Our center studied how school and district leaders accessed and used research through a nationally representative survey and through case studies of school district decision making, research-practice partnerships, and a professional association of state leaders in science. Across all studies, we found that leaders highly valued research. At the same time, we found some things that might be surprising to many researchers:
- Most leaders accessed research through their relationships and networks rather than through web sites, journal articles, or resources like the What Works Clearinghouse. The most common ways leaders accessed research was through their own professional associations, conferences, and colleagues in education settings. In some cases, these networks provided leaders with access to high-quality research. In our study of the professional association of science leaders, leaders cited National Academies of Sciences, Engineering, and Medicine consensus study reports as the most shared and used among members.
- Leaders used research for a variety of purposes and for a range of decision-making activities not only to make decisions about what programs to adopt. Many leaders, for example, design professional development for educators for which there may be no program to adopt. In our case studies of district research use, we found that leaders did rely on research—conceptually—to inform their design activities. Research use was embedded within the ongoing decision-making routines for designing, implementing, and evaluating professional development activities.
- Leaders did not turn to impact studies of individual interventions when they looked for research. Instead, they more commonly turned to books and other kinds of publications that provided syntheses or summaries of research. A common thread was that these sources of research provided frameworks for action, broken down into clear steps they could follow.
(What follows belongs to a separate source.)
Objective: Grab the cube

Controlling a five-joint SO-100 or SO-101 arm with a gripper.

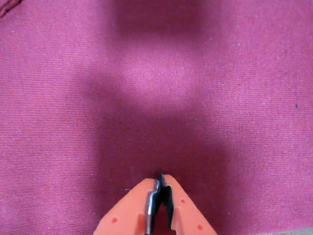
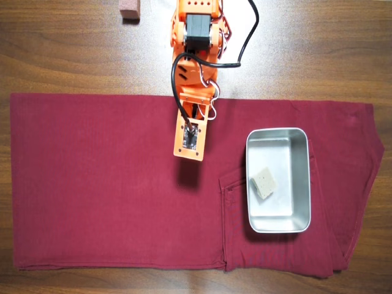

How can researchers use your findings to improve their dissemination efforts?
Despite the value leaders placed on research, there is clearly room for improvement with respect to dissemination. More than half of respondents to our survey said that by the time research was published, it was no longer valuable to them. Here are two strategies that researchers might find useful.
- Long-term research-practice partnerships (RPPs) were sites where leaders found research to be both timely and relevant to them. These partnerships come in different shapes and sizes and have different goals. However, all engage educators in helping define the very questions that will be addressed in the research, and some also engage in co-design and testing of interventions to address persistent problems of practice and to work toward visions of more equitable systems of education.
- Embedding researchers within leaders’ professional organizations can help disseminate research in a timely manner. These members present regularly at association meetings and conferences. They also participate in committees, where they develop tools to inform ongoing leadership activities.
What these strategies have in common is that dissemination is not an afterthought. In fact, dissemination is not a good word for what these researchers are doing. A better word is engagement. Researchers are engaging educators throughout the process of research and development, not just at the end.
How can your findings be used to improve practitioner access to and use or consideration of research findings?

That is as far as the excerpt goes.